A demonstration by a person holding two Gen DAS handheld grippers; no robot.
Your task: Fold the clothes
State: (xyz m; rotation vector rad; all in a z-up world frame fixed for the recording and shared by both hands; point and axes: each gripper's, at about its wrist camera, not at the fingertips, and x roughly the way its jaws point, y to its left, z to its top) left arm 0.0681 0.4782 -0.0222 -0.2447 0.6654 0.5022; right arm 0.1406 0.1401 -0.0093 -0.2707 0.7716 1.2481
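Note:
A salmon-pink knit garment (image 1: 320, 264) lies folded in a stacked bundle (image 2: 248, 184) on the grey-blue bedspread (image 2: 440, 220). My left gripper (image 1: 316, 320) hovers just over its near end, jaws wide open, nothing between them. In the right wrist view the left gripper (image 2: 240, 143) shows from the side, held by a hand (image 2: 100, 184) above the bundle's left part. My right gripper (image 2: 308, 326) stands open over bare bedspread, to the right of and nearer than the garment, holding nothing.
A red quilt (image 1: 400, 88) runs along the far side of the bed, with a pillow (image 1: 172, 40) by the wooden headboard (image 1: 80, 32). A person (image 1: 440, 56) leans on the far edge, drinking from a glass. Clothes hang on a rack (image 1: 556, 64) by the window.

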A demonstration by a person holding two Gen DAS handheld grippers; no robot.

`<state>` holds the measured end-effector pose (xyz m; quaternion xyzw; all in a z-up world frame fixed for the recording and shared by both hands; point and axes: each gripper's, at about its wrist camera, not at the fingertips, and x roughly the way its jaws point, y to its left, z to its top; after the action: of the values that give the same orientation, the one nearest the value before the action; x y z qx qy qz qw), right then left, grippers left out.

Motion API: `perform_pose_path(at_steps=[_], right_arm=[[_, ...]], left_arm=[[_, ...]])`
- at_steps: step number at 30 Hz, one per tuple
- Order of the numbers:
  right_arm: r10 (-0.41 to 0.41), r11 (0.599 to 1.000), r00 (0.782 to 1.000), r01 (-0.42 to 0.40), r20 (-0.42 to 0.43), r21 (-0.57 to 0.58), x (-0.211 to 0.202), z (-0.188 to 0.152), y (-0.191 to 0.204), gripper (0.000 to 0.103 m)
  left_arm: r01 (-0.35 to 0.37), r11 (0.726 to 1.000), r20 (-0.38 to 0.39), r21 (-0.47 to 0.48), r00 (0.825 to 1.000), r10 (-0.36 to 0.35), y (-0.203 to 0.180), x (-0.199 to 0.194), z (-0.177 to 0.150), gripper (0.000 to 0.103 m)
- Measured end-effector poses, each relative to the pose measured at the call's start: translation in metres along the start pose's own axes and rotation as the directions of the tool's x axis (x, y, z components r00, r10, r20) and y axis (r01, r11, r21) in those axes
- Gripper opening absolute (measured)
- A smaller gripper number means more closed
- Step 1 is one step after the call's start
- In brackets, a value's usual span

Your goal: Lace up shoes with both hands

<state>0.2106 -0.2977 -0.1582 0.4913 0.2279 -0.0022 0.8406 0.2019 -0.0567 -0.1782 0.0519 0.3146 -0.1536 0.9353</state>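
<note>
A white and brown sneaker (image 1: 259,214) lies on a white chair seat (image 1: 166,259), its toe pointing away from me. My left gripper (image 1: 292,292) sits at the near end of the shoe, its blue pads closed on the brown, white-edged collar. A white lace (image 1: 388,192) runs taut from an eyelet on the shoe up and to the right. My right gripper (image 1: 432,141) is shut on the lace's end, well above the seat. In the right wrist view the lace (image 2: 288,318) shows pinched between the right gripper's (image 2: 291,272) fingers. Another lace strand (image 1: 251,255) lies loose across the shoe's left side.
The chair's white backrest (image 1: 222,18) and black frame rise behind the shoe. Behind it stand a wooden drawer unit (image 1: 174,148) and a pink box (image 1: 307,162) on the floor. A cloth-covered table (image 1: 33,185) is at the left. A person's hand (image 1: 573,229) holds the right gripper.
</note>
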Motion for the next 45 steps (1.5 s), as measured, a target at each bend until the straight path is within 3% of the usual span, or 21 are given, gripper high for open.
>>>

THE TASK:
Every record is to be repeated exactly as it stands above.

TASK RESULT:
A demonstration by a person holding two Gen DAS handheld grippers; no robot.
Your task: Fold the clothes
State: (xyz m; rotation vector rad; all in a z-up world frame fixed for the recording and shared by both hands; point and axes: each gripper's, at about its wrist camera, not at the fingertips, and x roughly the way its jaws point, y to its left, z to its top) left arm 0.0681 0.4782 -0.0222 -0.2447 0.6654 0.5022; right arm 0.1406 0.1401 -0.0093 -0.2707 0.7716 1.2481
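Note:
A salmon-pink knit garment (image 1: 320, 264) lies folded in a stacked bundle (image 2: 248, 184) on the grey-blue bedspread (image 2: 440, 220). My left gripper (image 1: 316, 320) hovers just over its near end, jaws wide open, nothing between them. In the right wrist view the left gripper (image 2: 240, 143) shows from the side, held by a hand (image 2: 100, 184) above the bundle's left part. My right gripper (image 2: 308, 326) stands open over bare bedspread, to the right of and nearer than the garment, holding nothing.
A red quilt (image 1: 400, 88) runs along the far side of the bed, with a pillow (image 1: 172, 40) by the wooden headboard (image 1: 80, 32). A person (image 1: 440, 56) leans on the far edge, drinking from a glass. Clothes hang on a rack (image 1: 556, 64) by the window.
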
A demonstration by a person holding two Gen DAS handheld grippers; no robot.

`<state>` holds the measured end-effector pose (xyz m; quaternion xyzw; all in a z-up world frame fixed for the recording and shared by both hands; point and axes: each gripper's, at about its wrist camera, not at the fingertips, and x roughly the way its jaws point, y to its left, z to its top; after the action: of the values that give the same orientation, the one nearest the value before the action; x y z qx qy qz qw), right then left, grippers left out.

Motion API: `perform_pose_path(at_steps=[_], right_arm=[[_, ...]], left_arm=[[_, ...]])`
- at_steps: step number at 30 Hz, one per tuple
- Order of the numbers:
  right_arm: r10 (-0.41 to 0.41), r11 (0.599 to 1.000), r00 (0.782 to 1.000), r01 (-0.42 to 0.40), r20 (-0.42 to 0.43), r21 (-0.57 to 0.58), x (-0.211 to 0.202), z (-0.188 to 0.152), y (-0.191 to 0.204), gripper (0.000 to 0.103 m)
  left_arm: r01 (-0.35 to 0.37), r11 (0.726 to 1.000), r20 (-0.38 to 0.39), r21 (-0.47 to 0.48), r00 (0.825 to 1.000), r10 (-0.36 to 0.35), y (-0.203 to 0.180), x (-0.199 to 0.194), z (-0.177 to 0.150), gripper (0.000 to 0.103 m)
- Measured end-effector poses, each relative to the pose measured at the call's start: translation in metres along the start pose's own axes and rotation as the directions of the tool's x axis (x, y, z components r00, r10, r20) and y axis (r01, r11, r21) in those axes
- Gripper opening absolute (measured)
- A smaller gripper number means more closed
- Step 1 is one step after the call's start
- In brackets, a value's usual span

Your goal: Lace up shoes with both hands

<state>0.2106 -0.2977 -0.1582 0.4913 0.2279 -0.0022 0.8406 0.2019 -0.0567 -0.1782 0.0519 0.3146 -0.1536 0.9353</state>
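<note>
A white and brown sneaker (image 1: 259,214) lies on a white chair seat (image 1: 166,259), its toe pointing away from me. My left gripper (image 1: 292,292) sits at the near end of the shoe, its blue pads closed on the brown, white-edged collar. A white lace (image 1: 388,192) runs taut from an eyelet on the shoe up and to the right. My right gripper (image 1: 432,141) is shut on the lace's end, well above the seat. In the right wrist view the lace (image 2: 288,318) shows pinched between the right gripper's (image 2: 291,272) fingers. Another lace strand (image 1: 251,255) lies loose across the shoe's left side.
The chair's white backrest (image 1: 222,18) and black frame rise behind the shoe. Behind it stand a wooden drawer unit (image 1: 174,148) and a pink box (image 1: 307,162) on the floor. A cloth-covered table (image 1: 33,185) is at the left. A person's hand (image 1: 573,229) holds the right gripper.
</note>
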Motion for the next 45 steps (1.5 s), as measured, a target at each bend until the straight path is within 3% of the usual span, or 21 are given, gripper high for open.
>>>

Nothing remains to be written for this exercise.